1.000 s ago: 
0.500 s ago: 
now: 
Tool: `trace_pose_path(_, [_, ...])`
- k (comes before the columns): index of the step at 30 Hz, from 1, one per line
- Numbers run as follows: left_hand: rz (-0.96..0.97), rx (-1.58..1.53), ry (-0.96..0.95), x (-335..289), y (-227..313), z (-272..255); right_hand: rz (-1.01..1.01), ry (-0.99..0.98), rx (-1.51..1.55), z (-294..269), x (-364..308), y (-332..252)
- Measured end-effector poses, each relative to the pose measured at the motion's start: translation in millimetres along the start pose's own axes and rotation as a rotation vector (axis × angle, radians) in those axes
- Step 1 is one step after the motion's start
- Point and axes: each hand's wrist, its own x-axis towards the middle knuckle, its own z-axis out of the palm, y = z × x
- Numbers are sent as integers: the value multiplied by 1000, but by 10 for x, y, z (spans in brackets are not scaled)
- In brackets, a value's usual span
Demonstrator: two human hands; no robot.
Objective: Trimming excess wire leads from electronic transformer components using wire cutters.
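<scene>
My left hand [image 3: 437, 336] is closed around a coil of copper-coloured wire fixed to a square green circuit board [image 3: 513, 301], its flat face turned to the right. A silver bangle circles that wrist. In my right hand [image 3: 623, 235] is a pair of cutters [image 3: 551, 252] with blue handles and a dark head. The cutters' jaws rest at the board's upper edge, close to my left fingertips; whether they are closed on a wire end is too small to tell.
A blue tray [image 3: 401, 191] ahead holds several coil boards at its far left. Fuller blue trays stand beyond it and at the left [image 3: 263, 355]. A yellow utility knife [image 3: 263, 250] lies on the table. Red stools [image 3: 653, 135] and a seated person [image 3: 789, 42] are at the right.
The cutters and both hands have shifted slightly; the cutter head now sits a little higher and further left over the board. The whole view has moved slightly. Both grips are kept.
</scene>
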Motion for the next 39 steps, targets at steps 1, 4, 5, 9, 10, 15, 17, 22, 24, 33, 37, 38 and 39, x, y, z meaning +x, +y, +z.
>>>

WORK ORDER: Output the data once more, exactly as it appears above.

ANSWER TO THIS TASK:
1.000 s ago: 
0.500 s ago: 
now: 
Tool: `trace_pose_path(_, [_, ...])`
- k (comes before the columns): index of the step at 30 Hz, from 1, one per line
- Numbers run as follows: left_hand: rz (-0.96..0.97), rx (-1.58..1.53), ry (-0.96..0.95), x (-335..289), y (-227..313), z (-272..255); right_hand: rz (-1.01..1.01), ry (-0.99..0.98), rx (-1.51..1.55), z (-294..269), x (-364..308), y (-332..252)
- Measured end-effector poses, each relative to the pose measured at the motion's start: translation in millimetres along the start pose's own axes and rotation as a rotation vector (axis × angle, radians) in those axes
- Step 1 is one step after the motion's start
- Point and axes: each hand's wrist, its own x-axis towards the middle knuckle, its own z-axis out of the palm, y = z × x
- Numbers are sent as integers: the value multiplied by 1000, but by 10 for x, y, z (spans in brackets are not scaled)
- In brackets, a value's usual span
Demonstrator: two human hands; no robot.
Objective: Trimming excess wire leads from electronic transformer components using wire cutters.
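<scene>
My left hand [image 3: 437, 336] is closed around a coil of copper-coloured wire fixed to a square green circuit board [image 3: 513, 301], its flat face turned to the right. A silver bangle circles that wrist. In my right hand [image 3: 623, 235] is a pair of cutters [image 3: 551, 252] with blue handles and a dark head. The cutters' jaws rest at the board's upper edge, close to my left fingertips; whether they are closed on a wire end is too small to tell.
A blue tray [image 3: 401, 191] ahead holds several coil boards at its far left. Fuller blue trays stand beyond it and at the left [image 3: 263, 355]. A yellow utility knife [image 3: 263, 250] lies on the table. Red stools [image 3: 653, 135] and a seated person [image 3: 789, 42] are at the right.
The cutters and both hands have shifted slightly; the cutter head now sits a little higher and further left over the board. The whole view has moved slightly. Both grips are kept.
</scene>
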Motion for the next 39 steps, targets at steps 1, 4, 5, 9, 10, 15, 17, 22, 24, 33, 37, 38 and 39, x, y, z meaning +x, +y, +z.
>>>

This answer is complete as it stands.